Assignment: Before you return the lines below, strip out any images and keep every word as written.

Information provided:
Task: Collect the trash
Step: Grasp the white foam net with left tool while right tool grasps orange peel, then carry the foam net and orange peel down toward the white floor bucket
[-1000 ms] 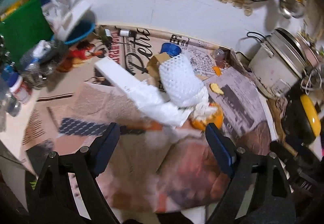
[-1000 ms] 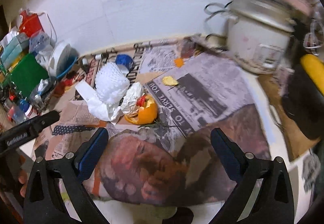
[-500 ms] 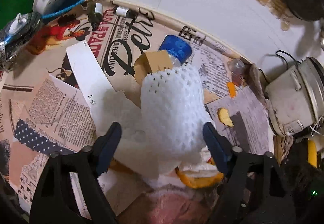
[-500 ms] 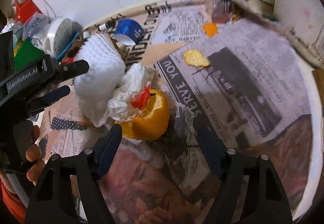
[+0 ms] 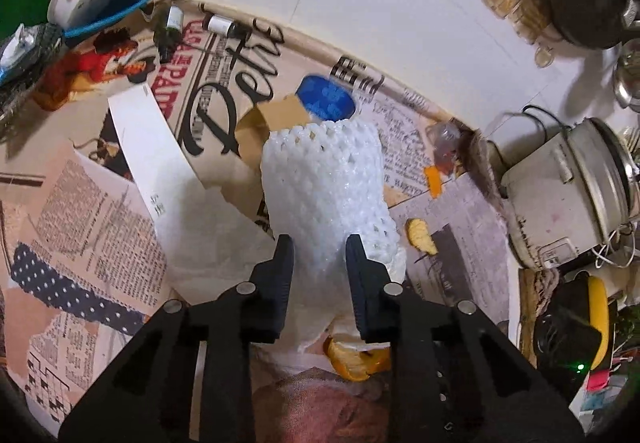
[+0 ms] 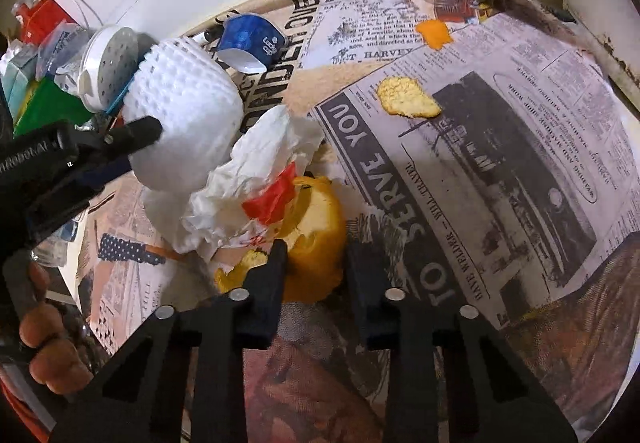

Task output:
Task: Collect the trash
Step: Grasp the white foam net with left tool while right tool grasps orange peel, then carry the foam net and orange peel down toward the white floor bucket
[-1000 ms] 
[-1000 ms] 
[-500 ms] 
[-500 ms] 
[+0 ms] 
[+0 ms] 

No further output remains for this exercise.